Task prompt.
Would you return, word for word, the lines of the data below from the line with "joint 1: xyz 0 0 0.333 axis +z" through the line with "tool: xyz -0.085", and no others?

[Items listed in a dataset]
——
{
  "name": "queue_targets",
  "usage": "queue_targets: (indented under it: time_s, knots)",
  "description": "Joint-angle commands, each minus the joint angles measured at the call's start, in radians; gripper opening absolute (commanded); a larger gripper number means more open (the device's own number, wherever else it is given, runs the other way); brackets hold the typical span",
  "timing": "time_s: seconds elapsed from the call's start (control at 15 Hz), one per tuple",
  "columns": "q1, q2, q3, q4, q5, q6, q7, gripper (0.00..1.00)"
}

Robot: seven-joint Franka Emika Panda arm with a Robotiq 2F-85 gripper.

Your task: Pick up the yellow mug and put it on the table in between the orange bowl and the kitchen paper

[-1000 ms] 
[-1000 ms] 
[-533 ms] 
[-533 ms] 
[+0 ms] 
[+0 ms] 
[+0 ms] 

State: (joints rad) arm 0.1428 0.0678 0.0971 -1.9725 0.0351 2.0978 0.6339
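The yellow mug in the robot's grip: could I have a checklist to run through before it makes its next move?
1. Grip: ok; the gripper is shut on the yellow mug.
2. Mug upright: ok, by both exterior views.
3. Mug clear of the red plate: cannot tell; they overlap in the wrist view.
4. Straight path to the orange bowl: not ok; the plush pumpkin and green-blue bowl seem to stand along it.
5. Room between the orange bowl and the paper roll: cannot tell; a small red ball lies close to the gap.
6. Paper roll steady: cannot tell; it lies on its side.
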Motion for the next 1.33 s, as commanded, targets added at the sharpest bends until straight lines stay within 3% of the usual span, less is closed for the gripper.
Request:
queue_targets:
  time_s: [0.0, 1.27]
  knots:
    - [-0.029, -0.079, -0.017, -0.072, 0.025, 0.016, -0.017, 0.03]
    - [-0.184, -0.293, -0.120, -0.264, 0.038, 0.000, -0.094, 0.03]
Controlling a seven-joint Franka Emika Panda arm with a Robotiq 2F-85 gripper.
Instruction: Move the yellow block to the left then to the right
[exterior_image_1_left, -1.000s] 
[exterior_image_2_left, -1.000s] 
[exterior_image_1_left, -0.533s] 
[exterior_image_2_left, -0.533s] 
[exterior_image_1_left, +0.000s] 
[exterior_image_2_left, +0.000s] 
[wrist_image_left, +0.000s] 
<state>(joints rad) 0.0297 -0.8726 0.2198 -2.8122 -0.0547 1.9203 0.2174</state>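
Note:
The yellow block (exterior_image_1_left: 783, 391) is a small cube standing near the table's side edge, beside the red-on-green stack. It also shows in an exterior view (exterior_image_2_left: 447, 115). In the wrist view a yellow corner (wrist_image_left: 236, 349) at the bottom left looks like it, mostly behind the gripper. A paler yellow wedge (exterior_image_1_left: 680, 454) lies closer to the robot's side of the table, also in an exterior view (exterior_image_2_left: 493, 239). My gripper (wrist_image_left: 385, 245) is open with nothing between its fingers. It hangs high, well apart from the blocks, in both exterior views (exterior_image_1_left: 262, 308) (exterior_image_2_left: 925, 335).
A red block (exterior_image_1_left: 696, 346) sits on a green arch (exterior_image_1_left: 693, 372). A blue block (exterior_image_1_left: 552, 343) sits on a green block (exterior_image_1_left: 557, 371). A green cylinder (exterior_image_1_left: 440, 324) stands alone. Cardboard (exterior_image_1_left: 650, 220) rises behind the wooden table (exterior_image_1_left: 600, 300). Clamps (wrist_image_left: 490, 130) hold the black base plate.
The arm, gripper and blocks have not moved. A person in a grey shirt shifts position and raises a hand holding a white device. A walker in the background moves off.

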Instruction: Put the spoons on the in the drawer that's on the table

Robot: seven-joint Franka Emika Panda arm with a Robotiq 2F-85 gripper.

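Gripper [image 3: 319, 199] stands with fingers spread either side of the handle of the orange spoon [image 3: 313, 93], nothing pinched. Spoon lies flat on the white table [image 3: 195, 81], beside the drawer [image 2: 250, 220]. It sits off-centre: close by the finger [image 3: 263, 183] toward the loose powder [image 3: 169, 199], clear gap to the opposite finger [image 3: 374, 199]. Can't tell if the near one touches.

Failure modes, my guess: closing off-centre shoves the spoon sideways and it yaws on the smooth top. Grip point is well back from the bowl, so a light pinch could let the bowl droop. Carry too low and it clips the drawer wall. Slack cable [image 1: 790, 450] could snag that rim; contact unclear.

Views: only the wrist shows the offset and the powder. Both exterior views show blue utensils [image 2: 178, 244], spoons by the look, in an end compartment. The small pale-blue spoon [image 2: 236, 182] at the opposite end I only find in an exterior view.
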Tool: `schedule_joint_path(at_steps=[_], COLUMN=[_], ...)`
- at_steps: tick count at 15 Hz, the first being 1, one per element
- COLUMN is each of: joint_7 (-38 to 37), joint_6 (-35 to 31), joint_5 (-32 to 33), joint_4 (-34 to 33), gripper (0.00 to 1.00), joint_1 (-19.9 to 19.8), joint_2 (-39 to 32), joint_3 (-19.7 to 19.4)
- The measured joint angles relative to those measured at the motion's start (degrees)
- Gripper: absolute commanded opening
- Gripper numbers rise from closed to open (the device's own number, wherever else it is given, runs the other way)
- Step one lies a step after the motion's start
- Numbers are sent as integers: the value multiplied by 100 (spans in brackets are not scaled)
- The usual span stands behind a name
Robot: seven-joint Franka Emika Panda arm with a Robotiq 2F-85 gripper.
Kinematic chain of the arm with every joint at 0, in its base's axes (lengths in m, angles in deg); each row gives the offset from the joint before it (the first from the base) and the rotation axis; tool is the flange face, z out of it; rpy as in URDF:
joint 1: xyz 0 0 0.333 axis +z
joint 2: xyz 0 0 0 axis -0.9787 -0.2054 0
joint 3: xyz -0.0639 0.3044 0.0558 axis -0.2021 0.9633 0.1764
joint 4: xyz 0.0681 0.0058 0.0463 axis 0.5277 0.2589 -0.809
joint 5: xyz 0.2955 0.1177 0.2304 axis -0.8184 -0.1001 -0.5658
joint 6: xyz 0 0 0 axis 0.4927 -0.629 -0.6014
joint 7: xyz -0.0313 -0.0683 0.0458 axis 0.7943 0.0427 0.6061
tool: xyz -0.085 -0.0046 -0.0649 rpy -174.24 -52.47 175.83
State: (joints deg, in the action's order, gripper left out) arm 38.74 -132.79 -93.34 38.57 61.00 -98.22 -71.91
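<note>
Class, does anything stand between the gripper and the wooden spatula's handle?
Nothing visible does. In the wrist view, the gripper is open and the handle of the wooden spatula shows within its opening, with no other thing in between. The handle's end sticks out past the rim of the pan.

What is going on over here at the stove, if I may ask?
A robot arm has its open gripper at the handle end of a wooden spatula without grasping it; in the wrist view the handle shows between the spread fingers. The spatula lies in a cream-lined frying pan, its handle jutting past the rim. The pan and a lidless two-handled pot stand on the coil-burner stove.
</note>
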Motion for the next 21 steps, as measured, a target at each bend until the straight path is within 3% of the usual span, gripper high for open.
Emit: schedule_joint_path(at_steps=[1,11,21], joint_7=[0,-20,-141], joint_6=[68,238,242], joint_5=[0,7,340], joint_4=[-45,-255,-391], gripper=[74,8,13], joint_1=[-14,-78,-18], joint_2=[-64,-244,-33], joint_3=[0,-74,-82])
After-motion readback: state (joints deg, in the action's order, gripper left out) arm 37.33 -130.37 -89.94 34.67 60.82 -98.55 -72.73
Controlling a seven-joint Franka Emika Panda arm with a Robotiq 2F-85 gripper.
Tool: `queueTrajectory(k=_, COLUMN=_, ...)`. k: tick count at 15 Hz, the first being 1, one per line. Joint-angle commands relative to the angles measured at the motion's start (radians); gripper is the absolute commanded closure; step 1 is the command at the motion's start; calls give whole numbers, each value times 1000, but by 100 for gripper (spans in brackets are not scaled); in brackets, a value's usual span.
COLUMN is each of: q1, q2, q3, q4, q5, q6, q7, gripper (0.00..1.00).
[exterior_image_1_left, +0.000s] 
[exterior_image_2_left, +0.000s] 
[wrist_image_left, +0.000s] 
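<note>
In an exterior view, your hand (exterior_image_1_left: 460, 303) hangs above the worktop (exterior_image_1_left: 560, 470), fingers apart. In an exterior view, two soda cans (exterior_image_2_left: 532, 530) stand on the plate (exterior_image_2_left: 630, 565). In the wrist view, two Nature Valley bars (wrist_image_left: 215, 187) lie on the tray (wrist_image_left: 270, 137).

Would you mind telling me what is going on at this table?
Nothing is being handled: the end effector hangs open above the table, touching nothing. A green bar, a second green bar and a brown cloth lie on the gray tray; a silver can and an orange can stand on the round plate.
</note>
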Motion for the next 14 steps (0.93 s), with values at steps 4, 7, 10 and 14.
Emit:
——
Written solution.
joint 1: xyz 0 0 0.333 axis +z
joint 2: xyz 0 0 0 axis -0.9787 -0.2054 0
joint 3: xyz -0.0639 0.3044 0.0558 axis -0.2021 0.9633 0.1764
joint 4: xyz 0.0681 0.0058 0.0463 axis 0.5277 0.2589 -0.809
joint 5: xyz 0.2955 0.1177 0.2304 axis -0.8184 -0.1001 -0.5658
joint 6: xyz 0 0 0 axis 0.4927 -0.629 -0.6014
joint 7: xyz -0.0313 -0.0683 0.0458 axis 0.7943 0.0427 0.6061
tool: xyz -0.085 -0.0046 -0.0649 rpy -174.24 -52.47 175.83

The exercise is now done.